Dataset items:
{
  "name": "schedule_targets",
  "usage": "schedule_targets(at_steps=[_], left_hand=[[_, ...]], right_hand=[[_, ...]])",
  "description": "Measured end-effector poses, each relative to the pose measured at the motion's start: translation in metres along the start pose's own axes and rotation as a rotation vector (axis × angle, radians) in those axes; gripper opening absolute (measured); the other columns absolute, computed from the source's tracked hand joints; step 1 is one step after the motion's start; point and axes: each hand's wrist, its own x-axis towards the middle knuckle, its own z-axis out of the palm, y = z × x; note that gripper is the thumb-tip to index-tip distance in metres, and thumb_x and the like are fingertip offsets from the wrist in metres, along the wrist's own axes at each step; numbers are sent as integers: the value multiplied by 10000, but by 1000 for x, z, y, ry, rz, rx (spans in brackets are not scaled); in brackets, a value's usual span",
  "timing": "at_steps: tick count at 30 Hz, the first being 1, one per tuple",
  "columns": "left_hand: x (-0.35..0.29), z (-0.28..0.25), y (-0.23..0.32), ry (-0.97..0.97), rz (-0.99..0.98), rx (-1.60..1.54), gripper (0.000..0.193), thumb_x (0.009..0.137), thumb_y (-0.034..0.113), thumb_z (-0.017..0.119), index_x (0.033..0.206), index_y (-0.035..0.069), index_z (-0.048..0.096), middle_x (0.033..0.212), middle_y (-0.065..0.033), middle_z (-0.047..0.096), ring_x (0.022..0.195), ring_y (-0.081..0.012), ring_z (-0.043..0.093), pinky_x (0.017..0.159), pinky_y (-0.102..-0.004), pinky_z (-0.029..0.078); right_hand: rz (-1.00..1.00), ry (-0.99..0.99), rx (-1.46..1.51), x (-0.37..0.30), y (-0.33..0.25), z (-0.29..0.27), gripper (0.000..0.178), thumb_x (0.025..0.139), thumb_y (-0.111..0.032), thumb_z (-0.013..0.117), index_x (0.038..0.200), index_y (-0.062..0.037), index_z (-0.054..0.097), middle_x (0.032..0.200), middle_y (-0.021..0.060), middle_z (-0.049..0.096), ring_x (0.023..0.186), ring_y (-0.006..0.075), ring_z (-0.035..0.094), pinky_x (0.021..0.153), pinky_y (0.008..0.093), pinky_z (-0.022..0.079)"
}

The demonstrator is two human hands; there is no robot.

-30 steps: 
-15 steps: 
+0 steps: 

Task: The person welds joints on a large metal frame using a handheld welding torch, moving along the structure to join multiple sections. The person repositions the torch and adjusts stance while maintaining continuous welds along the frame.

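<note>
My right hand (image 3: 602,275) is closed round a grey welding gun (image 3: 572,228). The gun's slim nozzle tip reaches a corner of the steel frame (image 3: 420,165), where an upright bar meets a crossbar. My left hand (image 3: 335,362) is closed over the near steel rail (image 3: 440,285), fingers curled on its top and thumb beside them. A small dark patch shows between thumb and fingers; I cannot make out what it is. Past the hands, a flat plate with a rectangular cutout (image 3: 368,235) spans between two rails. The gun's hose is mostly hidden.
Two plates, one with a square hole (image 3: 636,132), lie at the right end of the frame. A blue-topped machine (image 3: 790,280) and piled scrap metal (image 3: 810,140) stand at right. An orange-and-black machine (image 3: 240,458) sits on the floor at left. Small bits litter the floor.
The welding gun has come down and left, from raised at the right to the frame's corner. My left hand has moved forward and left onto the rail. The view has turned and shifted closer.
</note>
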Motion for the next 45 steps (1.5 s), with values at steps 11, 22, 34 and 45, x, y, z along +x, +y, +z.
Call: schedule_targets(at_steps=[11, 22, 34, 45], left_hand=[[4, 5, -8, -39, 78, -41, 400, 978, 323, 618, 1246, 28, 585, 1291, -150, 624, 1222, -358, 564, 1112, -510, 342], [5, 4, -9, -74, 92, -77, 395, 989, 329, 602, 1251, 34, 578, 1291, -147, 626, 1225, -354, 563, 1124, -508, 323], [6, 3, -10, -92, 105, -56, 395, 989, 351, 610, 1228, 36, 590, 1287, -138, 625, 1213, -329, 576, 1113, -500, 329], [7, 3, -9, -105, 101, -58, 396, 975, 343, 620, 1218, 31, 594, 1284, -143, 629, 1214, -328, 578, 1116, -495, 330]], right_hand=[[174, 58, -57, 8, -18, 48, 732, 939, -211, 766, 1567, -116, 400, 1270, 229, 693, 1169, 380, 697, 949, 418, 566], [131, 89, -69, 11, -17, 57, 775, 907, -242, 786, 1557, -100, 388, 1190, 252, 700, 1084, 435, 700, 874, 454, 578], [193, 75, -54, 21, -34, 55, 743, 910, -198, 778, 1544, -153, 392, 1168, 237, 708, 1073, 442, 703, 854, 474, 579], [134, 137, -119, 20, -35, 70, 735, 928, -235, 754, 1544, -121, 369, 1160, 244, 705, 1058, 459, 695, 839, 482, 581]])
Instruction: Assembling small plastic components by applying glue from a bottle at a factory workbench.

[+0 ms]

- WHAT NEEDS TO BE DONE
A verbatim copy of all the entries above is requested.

- ANSWER BOX
{
  "name": "schedule_targets",
  "usage": "schedule_targets(at_steps=[_], left_hand=[[_, ...]], right_hand=[[_, ...]])",
  "description": "Measured end-effector poses, each relative to the pose measured at the motion's start: translation in metres along the start pose's own axes and rotation as a rotation vector (axis × angle, radians) in those axes; gripper opening absolute (measured); the other columns absolute, computed from the source's tracked hand joints; step 1 is one step after the motion's start; point and axes: each hand's wrist, its own x-axis towards the middle knuckle, its own z-axis out of the palm, y = z × x; note that gripper is the thumb-tip to index-tip distance in metres, and thumb_x and the like are fingertip offsets from the wrist in metres, along the wrist's own axes at each step; numbers are sent as integers: the value multiplied by 10000, but by 1000 for x, z, y, ry, rz, rx (spans in brackets are not scaled); in brackets, a value's usual span",
  "timing": "at_steps: tick count at 30 Hz, the first being 1, one per tuple",
  "columns": "left_hand: x (-0.35..0.29), z (-0.28..0.25), y (-0.23..0.32), ry (-0.97..0.97), rz (-0.99..0.98), rx (-1.60..1.54), gripper (0.000..0.193), thumb_x (0.009..0.137), thumb_y (-0.034..0.113), thumb_z (-0.017..0.119), index_x (0.033..0.206), index_y (-0.035..0.069), index_z (-0.048..0.096), middle_x (0.033..0.212), middle_y (-0.065..0.033), middle_z (-0.047..0.096), ring_x (0.022..0.195), ring_y (-0.081..0.012), ring_z (-0.043..0.093), pinky_x (0.017..0.159), pinky_y (-0.102..-0.004), pinky_z (-0.029..0.078); right_hand: rz (-1.00..1.00), ry (-0.99..0.99), rx (-1.46..1.51), x (-0.37..0.30), y (-0.33..0.25), z (-0.29..0.27), gripper (0.000..0.178), thumb_x (0.025..0.139), thumb_y (-0.111..0.032), thumb_z (-0.013..0.117), index_x (0.038..0.200), index_y (-0.062..0.037), index_z (-0.054..0.097), middle_x (0.032..0.200), middle_y (-0.021..0.060), middle_z (-0.049..0.096), ring_x (0.023..0.186), ring_y (-0.006..0.075), ring_z (-0.035..0.094), pinky_x (0.021..0.153), pinky_y (0.008..0.093), pinky_z (-0.022..0.079)"
}

The demonstrator is two human hands; there is no robot.

-30 steps: 
-15 steps: 
+0 steps: 

Task: The person welds joints on a large metal frame using a handheld welding torch, moving along the structure to join multiple sections. The person repositions the torch and adjusts stance while maintaining continuous welds along the frame.

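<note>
My right hand (image 3: 602,275) is closed round a grey welding gun (image 3: 572,228). The gun's slim nozzle tip reaches a corner of the steel frame (image 3: 420,165), where an upright bar meets a crossbar. My left hand (image 3: 335,362) is closed over the near steel rail (image 3: 440,285), fingers curled on its top and thumb beside them. A small dark patch shows between thumb and fingers; I cannot make out what it is. Past the hands, a flat plate with a rectangular cutout (image 3: 368,235) spans between two rails. The gun's hose is mostly hidden.
Two plates, one with a square hole (image 3: 636,132), lie at the right end of the frame. A blue-topped machine (image 3: 790,280) and piled scrap metal (image 3: 810,140) stand at right. An orange-and-black machine (image 3: 240,458) sits on the floor at left. Small bits litter the floor.
The welding gun has come down and left, from raised at the right to the frame's corner. My left hand has moved forward and left onto the rail. The view has turned and shifted closer.
</note>
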Motion for the next 45 steps (1.5 s), with values at steps 11, 22, 34 and 45, x, y, z along +x, +y, +z.
Call: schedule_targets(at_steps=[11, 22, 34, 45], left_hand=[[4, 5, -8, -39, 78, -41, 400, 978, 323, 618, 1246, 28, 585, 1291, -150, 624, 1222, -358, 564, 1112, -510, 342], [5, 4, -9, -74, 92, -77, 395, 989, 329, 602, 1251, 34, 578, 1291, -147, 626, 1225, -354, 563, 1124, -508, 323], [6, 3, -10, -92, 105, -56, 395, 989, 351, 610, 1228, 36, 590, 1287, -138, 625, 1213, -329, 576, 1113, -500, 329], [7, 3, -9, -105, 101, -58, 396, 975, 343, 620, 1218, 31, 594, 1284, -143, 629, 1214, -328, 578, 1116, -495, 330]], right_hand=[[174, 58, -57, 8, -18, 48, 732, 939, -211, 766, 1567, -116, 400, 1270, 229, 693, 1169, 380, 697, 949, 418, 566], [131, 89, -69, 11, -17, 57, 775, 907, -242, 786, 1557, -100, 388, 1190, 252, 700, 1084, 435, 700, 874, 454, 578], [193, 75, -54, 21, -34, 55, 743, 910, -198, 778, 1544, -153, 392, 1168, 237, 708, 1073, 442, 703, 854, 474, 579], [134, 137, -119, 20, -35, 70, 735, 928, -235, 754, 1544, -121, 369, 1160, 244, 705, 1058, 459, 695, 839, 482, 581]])
Instruction: Assembling small plastic components by applying glue from a bottle at a factory workbench.

[+0 ms]

What needed an answer now has one.